Cri du Chat desbravou a cena eletrônica no país. Foi no começo da década, quando apenas os visionários antecipavam a onda techno que viria a sacudir a música jovem posteriormente. Os artistas nacionais e internacionais de seu catálogo mesclavam vestígios da vertente industrial e do pop etéreo revelando ainda um incipiente apelo para as pistas de dança.
O tom sombrio parecia predominar nos discos. É o que se ouve também em ‘‘Kiss My Arp’’ (Roadrunner), que inclui três faixas instrumentais e nove composições cantadas, a maioria em parceria com o produtor e engenheiro de som David Morley. Andrea é uma colecionadora de discos de efeitos sonoros e sintetizadores antigos, dos quais extrai samples para suas peças góticas.

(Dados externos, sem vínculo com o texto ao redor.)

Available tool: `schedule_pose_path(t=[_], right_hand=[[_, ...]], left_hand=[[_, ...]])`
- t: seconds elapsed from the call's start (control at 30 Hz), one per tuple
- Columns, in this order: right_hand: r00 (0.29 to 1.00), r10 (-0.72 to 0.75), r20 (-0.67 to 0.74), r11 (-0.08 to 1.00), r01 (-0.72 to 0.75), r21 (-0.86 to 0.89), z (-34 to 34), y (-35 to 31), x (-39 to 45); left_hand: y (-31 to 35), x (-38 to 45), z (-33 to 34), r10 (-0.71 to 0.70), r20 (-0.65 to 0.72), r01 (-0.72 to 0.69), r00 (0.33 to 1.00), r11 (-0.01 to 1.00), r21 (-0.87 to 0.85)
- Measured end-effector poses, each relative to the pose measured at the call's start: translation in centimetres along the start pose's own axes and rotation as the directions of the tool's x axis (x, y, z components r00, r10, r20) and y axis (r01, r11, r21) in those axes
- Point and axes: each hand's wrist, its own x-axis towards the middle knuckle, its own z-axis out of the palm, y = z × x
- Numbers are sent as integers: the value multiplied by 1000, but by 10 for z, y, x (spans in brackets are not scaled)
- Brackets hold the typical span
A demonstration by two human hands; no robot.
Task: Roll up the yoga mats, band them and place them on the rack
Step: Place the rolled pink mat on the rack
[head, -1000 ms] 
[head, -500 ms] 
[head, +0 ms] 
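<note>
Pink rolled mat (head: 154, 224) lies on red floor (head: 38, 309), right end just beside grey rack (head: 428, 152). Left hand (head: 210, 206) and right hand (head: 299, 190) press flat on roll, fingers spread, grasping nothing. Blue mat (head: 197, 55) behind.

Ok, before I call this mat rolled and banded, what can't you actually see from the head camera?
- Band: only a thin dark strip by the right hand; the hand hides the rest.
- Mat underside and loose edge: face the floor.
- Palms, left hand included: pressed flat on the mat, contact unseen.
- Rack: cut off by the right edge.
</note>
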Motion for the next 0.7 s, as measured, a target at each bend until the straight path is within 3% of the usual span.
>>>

Chegou a gravar com a Orquestra Filarmônica de Londres. Faz música anti-rave. Seu cello em ‘‘Clutching At Straws’’ e ‘‘Sneeze’’ evoca cenas de filmes de terror. Em ‘‘Elementos of Style’’, lembra o trip hop de Massive Attack. Apesar de ser desconhecida por aqui, a moça atua há pelo menos uma década na cena eletrônica. Além dos projetos-solo, Andrea é uma requisitada produtora de remixes tendo já trabalhado para Ryuchi Sakamoto, The Orb, Steve Reich e Depeche Mode. ‘‘Kiss my Arp’’ é seu sinistro cartão-de-visitas.